Когда помощник бухгалтера аптекоуправления показал Алексею Федоровичу напечатанные во французской газете иностранными буквами слова "Monsieur Golova", ему даже стало как-то неловко вдруг разговаривать со своей простоватой, хотя и достойнейшей Марией Ивановной.
Глава пятая
Любезнейшая Мария Ивановна была когда-то Марусей, славилась на весь район песнями, а на работе считалась толковой учетчицей и огонь-девкой.
Познакомилась она с Алексеем Федоровичем, когда в селе меняли электролинию и она, идя однажды домой, вдруг услыхала, как кто-то ловко высвистывает песню. Она подняла глаза кверху и увидела, что на столбе, как в кресле, сидит, откинувшись на брезентовый пояс, белобрысый веснушчатый парень.
— Сколько сейчас будет времени, не знаете? — галантно спросил он.
— А я вам не московское радио, — бойко ответила Маруся, зная, что начинать разговор с незнакомым мужчиной надо с дерзостью, означающей гордость и недоступность.

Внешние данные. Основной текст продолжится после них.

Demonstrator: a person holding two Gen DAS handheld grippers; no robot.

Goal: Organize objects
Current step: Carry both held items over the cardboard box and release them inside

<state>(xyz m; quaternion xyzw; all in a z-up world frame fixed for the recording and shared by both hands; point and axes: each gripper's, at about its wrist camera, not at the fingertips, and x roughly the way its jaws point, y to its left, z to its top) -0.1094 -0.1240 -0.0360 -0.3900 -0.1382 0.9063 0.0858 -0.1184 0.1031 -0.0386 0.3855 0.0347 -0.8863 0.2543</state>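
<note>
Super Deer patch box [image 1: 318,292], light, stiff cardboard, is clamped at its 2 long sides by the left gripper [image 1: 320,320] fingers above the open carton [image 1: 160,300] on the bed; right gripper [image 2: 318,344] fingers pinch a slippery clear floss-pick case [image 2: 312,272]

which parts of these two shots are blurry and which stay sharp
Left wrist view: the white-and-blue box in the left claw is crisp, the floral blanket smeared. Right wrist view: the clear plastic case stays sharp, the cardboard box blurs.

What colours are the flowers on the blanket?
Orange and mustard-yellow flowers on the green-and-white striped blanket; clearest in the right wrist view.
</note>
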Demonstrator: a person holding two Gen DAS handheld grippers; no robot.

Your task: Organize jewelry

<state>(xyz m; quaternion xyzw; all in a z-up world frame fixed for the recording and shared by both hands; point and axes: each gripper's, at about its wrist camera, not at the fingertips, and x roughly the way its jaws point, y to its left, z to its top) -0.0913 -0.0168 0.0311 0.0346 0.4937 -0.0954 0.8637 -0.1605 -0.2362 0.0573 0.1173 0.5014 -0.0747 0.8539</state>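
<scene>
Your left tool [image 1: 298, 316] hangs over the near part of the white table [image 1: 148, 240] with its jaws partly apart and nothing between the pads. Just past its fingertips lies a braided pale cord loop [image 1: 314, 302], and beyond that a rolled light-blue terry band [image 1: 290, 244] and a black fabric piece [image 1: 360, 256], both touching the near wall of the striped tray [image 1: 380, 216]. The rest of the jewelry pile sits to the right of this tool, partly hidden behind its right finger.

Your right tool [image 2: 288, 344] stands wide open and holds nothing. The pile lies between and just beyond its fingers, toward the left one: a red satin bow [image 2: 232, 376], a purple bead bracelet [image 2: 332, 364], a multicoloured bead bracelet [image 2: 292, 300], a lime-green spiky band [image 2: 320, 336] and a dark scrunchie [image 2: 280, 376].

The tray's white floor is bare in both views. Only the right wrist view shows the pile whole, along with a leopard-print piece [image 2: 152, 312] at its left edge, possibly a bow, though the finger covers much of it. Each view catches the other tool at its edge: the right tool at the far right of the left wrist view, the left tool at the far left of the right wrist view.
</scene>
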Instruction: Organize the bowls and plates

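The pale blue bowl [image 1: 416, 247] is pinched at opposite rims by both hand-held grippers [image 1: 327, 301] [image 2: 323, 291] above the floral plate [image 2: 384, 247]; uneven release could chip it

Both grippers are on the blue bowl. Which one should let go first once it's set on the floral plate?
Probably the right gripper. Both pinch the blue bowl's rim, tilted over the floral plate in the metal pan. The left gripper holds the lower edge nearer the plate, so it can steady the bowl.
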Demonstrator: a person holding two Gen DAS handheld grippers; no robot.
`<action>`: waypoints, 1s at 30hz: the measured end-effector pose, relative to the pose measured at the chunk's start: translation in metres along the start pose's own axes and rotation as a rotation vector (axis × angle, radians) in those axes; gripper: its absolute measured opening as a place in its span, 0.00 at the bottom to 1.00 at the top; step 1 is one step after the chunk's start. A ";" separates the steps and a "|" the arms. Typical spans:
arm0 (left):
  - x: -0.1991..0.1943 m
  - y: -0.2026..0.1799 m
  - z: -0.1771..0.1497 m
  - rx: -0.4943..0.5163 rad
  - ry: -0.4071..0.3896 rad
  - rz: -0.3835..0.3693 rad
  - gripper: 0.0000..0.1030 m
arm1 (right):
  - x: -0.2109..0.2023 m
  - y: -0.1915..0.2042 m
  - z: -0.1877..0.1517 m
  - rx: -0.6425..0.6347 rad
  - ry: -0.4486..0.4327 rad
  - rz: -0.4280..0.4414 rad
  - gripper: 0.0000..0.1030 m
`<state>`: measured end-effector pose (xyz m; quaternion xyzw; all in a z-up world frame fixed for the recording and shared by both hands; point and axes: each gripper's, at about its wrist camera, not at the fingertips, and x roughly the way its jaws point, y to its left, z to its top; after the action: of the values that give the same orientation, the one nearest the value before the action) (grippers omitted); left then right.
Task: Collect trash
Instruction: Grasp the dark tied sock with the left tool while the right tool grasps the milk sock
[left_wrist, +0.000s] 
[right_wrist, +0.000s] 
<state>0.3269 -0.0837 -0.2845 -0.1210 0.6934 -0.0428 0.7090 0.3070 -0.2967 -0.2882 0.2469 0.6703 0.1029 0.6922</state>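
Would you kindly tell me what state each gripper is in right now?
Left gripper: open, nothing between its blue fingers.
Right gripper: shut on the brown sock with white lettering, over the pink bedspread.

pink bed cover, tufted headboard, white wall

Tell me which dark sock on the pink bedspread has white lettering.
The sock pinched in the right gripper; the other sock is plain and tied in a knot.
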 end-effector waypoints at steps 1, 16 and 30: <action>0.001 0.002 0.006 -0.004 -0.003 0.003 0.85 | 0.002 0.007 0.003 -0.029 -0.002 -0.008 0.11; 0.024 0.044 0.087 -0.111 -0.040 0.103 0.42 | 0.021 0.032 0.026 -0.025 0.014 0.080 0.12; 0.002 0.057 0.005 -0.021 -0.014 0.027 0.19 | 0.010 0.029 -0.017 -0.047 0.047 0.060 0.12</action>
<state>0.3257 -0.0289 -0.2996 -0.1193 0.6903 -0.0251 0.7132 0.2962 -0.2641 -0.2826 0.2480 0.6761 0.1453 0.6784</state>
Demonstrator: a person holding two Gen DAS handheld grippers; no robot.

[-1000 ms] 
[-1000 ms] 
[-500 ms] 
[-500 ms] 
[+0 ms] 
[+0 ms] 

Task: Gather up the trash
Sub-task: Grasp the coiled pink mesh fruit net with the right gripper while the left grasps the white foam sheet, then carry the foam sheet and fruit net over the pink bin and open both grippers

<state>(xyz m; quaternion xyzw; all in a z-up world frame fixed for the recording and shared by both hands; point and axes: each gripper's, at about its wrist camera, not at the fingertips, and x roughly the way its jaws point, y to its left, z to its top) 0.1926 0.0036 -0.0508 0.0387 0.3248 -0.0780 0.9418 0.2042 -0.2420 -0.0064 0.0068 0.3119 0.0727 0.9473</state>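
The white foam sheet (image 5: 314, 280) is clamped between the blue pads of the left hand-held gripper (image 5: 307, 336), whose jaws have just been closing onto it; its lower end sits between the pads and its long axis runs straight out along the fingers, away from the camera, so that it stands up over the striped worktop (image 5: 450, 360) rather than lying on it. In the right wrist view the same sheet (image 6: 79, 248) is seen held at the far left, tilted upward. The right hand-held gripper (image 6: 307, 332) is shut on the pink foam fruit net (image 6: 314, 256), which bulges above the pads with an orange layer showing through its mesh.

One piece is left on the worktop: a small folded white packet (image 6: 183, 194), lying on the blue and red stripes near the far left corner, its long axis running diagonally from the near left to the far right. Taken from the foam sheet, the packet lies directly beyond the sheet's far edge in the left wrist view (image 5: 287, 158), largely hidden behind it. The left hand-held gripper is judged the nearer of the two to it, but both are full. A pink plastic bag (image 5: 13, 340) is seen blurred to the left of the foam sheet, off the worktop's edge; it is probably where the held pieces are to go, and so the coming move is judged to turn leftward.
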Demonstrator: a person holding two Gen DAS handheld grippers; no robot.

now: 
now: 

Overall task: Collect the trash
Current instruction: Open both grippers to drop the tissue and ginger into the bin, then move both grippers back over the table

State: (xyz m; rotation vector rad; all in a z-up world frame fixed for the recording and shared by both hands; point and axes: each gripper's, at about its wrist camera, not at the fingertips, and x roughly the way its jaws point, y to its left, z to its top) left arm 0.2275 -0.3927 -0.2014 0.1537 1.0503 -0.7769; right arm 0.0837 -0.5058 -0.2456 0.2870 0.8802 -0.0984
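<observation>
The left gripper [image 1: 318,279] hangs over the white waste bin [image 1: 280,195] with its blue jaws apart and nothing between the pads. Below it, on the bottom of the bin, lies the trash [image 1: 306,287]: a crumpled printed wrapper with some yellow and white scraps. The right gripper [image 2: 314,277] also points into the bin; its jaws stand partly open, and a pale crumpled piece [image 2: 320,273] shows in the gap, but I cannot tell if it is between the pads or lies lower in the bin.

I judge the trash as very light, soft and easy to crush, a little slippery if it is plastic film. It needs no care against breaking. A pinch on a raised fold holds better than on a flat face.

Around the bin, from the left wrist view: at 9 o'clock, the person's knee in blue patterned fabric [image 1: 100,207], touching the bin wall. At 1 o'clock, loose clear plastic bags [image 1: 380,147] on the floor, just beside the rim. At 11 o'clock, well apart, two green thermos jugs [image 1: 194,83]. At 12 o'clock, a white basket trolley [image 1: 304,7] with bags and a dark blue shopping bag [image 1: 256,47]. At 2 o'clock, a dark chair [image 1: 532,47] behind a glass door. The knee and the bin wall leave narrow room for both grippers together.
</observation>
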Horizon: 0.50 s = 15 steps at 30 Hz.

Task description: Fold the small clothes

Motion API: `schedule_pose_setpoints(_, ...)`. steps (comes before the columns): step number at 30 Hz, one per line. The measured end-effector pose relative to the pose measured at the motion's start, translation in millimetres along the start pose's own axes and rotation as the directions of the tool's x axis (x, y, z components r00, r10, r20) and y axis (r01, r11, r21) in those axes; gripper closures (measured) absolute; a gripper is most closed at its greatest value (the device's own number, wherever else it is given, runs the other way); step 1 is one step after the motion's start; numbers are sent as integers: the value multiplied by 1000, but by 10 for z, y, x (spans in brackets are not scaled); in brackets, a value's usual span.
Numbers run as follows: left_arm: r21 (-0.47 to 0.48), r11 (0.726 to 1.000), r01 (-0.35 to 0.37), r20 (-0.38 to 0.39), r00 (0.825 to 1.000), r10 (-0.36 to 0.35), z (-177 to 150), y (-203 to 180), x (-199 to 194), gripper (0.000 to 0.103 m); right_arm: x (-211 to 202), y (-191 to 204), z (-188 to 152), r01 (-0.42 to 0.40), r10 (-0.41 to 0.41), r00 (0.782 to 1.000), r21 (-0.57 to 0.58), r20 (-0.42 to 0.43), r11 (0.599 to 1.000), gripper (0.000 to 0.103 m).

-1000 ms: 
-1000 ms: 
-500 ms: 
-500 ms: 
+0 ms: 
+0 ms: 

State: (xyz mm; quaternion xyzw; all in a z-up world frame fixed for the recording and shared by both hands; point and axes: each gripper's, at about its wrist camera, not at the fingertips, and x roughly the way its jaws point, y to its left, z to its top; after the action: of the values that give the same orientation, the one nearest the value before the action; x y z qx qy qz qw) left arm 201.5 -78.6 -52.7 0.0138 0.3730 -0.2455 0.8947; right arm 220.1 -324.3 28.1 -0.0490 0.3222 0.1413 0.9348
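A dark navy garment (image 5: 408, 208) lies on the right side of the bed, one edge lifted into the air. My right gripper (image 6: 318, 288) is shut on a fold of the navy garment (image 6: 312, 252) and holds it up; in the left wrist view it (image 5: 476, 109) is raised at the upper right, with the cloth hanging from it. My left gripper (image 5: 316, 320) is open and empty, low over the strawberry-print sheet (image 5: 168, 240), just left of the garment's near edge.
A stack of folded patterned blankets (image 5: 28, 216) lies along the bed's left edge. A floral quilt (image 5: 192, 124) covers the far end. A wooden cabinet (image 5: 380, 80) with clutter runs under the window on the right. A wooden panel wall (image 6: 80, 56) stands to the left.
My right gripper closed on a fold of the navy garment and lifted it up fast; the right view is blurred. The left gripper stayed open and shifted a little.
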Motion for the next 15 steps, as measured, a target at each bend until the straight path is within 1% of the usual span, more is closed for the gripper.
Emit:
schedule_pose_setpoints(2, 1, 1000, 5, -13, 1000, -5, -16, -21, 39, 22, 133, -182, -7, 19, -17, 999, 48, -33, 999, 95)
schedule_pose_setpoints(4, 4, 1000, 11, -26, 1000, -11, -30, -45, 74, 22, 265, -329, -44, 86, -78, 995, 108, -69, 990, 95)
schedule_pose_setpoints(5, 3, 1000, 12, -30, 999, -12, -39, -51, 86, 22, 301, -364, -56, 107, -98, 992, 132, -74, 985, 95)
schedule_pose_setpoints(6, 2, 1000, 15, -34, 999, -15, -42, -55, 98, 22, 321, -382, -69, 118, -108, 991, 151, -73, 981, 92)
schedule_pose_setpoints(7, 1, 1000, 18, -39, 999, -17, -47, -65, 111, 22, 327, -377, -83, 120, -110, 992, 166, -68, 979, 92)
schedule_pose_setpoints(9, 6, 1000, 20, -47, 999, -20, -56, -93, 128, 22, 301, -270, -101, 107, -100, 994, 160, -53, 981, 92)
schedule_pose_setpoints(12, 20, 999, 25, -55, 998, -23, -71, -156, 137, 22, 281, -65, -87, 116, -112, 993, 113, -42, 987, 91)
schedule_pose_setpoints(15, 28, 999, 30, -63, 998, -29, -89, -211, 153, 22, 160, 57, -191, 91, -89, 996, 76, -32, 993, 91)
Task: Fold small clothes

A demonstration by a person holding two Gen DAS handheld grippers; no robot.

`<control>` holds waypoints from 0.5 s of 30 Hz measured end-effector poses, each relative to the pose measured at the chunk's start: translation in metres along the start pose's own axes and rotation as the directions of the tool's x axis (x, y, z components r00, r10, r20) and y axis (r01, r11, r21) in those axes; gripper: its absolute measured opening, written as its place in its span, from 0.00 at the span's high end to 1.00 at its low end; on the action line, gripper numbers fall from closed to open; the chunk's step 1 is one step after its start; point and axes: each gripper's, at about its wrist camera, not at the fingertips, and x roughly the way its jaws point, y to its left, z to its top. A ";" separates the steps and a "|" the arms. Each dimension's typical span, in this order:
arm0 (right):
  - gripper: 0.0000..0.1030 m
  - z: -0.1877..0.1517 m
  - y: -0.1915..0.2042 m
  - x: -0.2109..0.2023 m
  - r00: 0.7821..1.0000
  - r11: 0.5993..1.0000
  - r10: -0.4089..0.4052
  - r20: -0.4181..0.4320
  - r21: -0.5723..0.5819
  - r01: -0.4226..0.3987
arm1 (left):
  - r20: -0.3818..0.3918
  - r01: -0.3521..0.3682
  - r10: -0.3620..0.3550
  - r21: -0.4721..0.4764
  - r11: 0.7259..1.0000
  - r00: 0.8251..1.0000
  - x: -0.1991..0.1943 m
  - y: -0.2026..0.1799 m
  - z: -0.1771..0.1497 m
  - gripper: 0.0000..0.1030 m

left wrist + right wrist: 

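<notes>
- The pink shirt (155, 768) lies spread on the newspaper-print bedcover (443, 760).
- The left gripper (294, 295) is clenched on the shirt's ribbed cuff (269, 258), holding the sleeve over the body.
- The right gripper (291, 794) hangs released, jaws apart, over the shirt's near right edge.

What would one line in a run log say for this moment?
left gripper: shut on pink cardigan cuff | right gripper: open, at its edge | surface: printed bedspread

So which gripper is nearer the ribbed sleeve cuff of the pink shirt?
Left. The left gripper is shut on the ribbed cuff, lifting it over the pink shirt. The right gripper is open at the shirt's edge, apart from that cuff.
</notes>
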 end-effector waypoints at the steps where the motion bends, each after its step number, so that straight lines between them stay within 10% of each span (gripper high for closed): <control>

— Очень приятно! — сказал парень, вытащил вонзенные в древесину "когти" и съехал вниз на животе.
— Ой! — сказала Маруся.
Диалог завершился посещением кинотеатра "Прогресс", где шла художественная картина на агрономическую тему. Для двух тяготеющих друг к другу молодых людей, не так уж важна репертуарная линия нашего киноминистерства. Минимальное расстояние между ними, темнота и проплывающие по экрану пейзажи содействуют быстрому сближению, независимо от замысла и направленности фильма. Мы знаем случай, когда даже после журнала "Новости дня" молодой человек перешел с девушкой на "ты" и чувствовал определенные обязательства перед нею.
Опровергая некоторые положения Стендаля, кристаллизация любви и здесь происходила чрезвычайно быстро. Через месяц все было решено, и Маруся переехала в город. К сожалению, в коммунальной квартире ее песенное дарование не имело того успеха, что в деревне, и понемногу заглохло. Сначала Маруся перестала петь, через некоторое время перестала жалеть об этом, а потом и вовсе забыла, что когда-то пела. Жили они, как и многие другие супружеские пары: сначала хорошо, потому что любили друг друга, потом ссорились и даже чуть не развелись, потому что были в общем разные люди, а потом опять хорошо, потому что узнали друг друга. Постепенно она привыкла к городской жизни, а когда Алексей Федорович перешел сначала в контору, а потом стал заведывать каким-то отделом и денег стал зарабатывать побольше, у Маруси появились новые заботы: надо было обставить квартиру по-городскому, кое-что купить. Она подружилась с соседкой Анисьей Николаевной, большой специалисткой по комиссионным магазинам, и вскоре создала в доме настоящий уют: был приобретен диван со шкафиками по бокам и зеркалом между ними, хороший — метр на полтора — ковер над кроватью, дорогая люстра с висюльками. Однажды сам Алексей Федорович, зараженный семейно-созидательным духом, притащил домой картину в золотой раме, на которой была изображена выходящая из дворца царевна и купающийся рядом с ней лебедь. К сожалению, во время войны картину сжег управхоз, и когда Алексей Федорович с женой вернулись, они увидели лишь светлый прямоугольник на стене, подобный тому, какой остался на стене Лувра, когда была украдена "Джоконда". Иногда к Алексею Федоровичу приходили гости. В эти дни он обычно присылал домой курьера (телефона тогда у них еще не было) с короткой запиской: "Сегодня будуть гости. А. Голова". Маруся приготовляла обед, а выпивку Алексей Федорович приносил с собой.